Gizem Baburhan stepped into a tiny house on wheels she rented in the Aegean vineyards and saw the future of Turkey’s COVID-19-ravaged tourism industry.
“This minimalist life offered us priceless peace,” Baburhan said. “I hope in the future, we will own a tiny house and tour the world with a home on our backs.”
The tiny house movement — a fad that gained momentum in the US in the wake of the 2008 global financial crisis — appears to have caught on in Turkey during the COVID-19 pandemic.
Photo: AFP
The unimposing wood and composite metal structures resemble spruced-up sheds on wheels or sawn-off trailer homes.
Yet the Turkish firms that make them say they have barely been able to keep up with demand in the past year.
YAKO Groups chief executive Galip Olmez said that he received only “sporadic orders” after introducing the idea to Turkey in 2017.
Photo: AFP
“If we compare 2020 with the previous year, the orders have increased 20-fold,” Olmez said without disclosing precise numbers.
Architect Pelin Dustegor said that most of her Casa Lokomotif tiny house company’s clients were “from the tourism industry looking for camping concepts.”
“We had just under 250 orders in all of 2019 and this shot up to 4,500 a month in 2020,” Dustegor said. “There has been tremendous interest.”
Turkey is perhaps best known to global tourists as the place of golden beaches and all-inclusive luxury hotels, but the economic shock of the pandemic and suspicions that people could shy away from crowds for years to come have some Turkish tourism firms revising their plans.
Dustegor said that the tiny houses’ popularity with tourism firms is rooted in their low investment cost and the potential to turn a profit within three-and-a-half years.
The houses can also be parked on land without a building permit because they have the status of a vehicle in Turkey.
People between their late 30s and early 40s also tend to buy them as an investment and then rent them out, Dustegor said.
Caglar Gokgun rents out the tiny house he bought and parked in the middle of a vineyard on the Aegean Sea.
“People will want to stay in nature in small groups rather than at a 500-person hotel,” Gokgun said. “No one will want to wait in line for an open buffet.”
Baburhan said that the New Year holiday she spent with her husband at Gokgun’s vineyard home was like being in Alice’s Adventures in Wonderland.
“We didn’t know what to expect at first, but we found ourselves in a tiny, fully fledged house in the heart of a wonderful vineyard.
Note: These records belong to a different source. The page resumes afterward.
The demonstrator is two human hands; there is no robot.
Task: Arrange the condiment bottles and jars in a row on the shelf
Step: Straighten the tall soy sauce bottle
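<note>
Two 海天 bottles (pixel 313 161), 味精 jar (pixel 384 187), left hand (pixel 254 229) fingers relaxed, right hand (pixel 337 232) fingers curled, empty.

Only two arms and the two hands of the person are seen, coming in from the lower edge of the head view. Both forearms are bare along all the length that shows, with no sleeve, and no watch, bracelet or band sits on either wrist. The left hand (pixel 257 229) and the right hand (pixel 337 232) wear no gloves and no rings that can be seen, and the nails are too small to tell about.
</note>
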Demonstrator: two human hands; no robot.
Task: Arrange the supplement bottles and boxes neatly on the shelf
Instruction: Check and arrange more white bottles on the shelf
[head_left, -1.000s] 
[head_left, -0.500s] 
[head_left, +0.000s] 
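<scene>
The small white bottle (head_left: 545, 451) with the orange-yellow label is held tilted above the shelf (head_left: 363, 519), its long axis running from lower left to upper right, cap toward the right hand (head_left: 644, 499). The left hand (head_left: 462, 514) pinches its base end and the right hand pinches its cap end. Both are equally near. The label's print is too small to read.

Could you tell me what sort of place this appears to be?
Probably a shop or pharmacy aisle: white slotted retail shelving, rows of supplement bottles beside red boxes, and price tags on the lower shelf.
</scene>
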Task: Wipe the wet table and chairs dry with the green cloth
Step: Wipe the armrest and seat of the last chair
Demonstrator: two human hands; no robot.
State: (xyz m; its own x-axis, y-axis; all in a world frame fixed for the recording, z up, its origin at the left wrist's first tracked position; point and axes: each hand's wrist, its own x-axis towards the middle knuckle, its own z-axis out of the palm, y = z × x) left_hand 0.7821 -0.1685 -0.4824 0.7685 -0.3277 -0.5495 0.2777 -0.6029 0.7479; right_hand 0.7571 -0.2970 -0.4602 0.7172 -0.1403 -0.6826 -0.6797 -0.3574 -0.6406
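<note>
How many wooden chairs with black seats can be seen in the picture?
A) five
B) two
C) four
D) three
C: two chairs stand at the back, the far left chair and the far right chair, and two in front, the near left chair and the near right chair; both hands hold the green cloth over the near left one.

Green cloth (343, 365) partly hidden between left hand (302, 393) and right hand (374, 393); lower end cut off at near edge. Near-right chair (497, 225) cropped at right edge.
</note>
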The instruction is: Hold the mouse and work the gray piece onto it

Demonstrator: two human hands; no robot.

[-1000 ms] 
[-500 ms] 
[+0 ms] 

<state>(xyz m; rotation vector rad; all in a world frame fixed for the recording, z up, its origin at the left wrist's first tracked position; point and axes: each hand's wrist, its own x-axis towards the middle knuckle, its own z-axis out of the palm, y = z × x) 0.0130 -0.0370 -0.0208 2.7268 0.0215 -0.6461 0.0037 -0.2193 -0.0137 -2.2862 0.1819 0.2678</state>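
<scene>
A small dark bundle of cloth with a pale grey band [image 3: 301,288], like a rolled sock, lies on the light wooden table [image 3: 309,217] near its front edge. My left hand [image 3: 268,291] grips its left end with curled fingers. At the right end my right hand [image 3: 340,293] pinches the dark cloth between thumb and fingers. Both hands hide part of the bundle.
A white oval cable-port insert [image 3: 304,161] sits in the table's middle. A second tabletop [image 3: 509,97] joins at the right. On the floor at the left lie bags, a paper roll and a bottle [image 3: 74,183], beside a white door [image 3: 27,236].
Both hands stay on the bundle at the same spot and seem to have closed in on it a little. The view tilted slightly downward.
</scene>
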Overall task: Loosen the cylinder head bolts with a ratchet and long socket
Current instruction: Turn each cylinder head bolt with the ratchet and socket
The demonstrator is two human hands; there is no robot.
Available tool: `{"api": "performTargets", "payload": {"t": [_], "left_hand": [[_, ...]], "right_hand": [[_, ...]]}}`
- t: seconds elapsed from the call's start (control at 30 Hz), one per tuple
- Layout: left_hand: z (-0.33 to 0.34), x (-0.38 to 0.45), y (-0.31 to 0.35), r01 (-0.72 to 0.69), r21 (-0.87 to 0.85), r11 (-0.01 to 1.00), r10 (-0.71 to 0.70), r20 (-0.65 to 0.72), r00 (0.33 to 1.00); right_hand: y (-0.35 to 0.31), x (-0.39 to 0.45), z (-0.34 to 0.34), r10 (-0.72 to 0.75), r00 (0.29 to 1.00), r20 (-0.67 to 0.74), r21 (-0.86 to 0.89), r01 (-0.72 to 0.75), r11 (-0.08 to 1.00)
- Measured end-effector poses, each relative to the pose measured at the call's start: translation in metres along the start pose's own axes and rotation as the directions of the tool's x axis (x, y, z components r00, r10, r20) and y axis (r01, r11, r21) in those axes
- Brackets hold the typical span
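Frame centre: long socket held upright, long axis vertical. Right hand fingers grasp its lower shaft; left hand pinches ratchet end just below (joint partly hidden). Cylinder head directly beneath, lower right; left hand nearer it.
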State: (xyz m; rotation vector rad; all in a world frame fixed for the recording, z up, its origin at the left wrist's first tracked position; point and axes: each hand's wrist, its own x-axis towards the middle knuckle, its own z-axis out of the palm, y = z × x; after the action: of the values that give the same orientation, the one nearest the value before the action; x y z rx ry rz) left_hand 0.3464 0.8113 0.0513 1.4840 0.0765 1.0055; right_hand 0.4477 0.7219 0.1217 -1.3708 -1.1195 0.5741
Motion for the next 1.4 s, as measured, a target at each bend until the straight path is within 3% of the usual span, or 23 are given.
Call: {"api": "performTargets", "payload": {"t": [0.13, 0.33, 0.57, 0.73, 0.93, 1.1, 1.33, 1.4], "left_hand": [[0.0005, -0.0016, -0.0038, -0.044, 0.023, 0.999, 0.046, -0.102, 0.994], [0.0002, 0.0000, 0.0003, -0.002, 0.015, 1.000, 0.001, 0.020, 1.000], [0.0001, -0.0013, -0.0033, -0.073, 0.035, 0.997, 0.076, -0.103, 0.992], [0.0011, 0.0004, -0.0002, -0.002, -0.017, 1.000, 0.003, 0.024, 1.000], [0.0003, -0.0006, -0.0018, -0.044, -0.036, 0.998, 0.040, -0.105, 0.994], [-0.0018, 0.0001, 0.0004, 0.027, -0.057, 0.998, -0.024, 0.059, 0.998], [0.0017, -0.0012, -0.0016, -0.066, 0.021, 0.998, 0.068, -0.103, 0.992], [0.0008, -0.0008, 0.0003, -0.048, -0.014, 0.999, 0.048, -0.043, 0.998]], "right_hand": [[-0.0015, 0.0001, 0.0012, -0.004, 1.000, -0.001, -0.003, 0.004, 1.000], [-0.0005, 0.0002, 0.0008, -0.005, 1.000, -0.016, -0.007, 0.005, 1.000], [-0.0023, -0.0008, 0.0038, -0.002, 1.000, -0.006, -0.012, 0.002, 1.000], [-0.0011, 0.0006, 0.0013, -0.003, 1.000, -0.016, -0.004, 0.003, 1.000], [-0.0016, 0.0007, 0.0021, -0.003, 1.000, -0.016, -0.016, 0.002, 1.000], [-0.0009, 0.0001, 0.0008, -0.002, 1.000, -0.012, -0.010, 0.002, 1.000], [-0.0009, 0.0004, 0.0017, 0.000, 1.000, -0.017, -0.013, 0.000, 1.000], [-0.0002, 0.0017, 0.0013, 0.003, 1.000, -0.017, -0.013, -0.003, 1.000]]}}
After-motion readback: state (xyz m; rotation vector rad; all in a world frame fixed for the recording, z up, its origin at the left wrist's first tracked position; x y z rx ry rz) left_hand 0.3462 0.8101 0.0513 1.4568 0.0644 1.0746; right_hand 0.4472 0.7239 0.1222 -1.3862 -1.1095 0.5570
We quickly got used to the house and felt like we have been living there for years,” she said.
Olmez said that his firm produces homes ranging from 15m2 40m2 — about the size of a small studio or a hotel room.
Their prices range from US$17,000 to US$30,000. It is hard to buy a small house in Istanbul for less than US$70,000.
Clients who want to put down a tiny house on land they already own are responsible for hooking up the water and electricity, while the firm builds the home, and takes care of the furnishings and design.
“We see tiny houses as the future of tourism in Turkey,” Olmez said in his tiny house showroom on the outskirts of Istanbul.
Olmez said that a year of lockdowns has prompted many to reassess the benefit of spending time in concrete apartment blocks.
“Humanity has begun to return to its roots,” said Olmez, as two young women checked out a cabin on wheels in his showroom. “People should not be scared of minimalism. It does not shrink life, but liberates it.”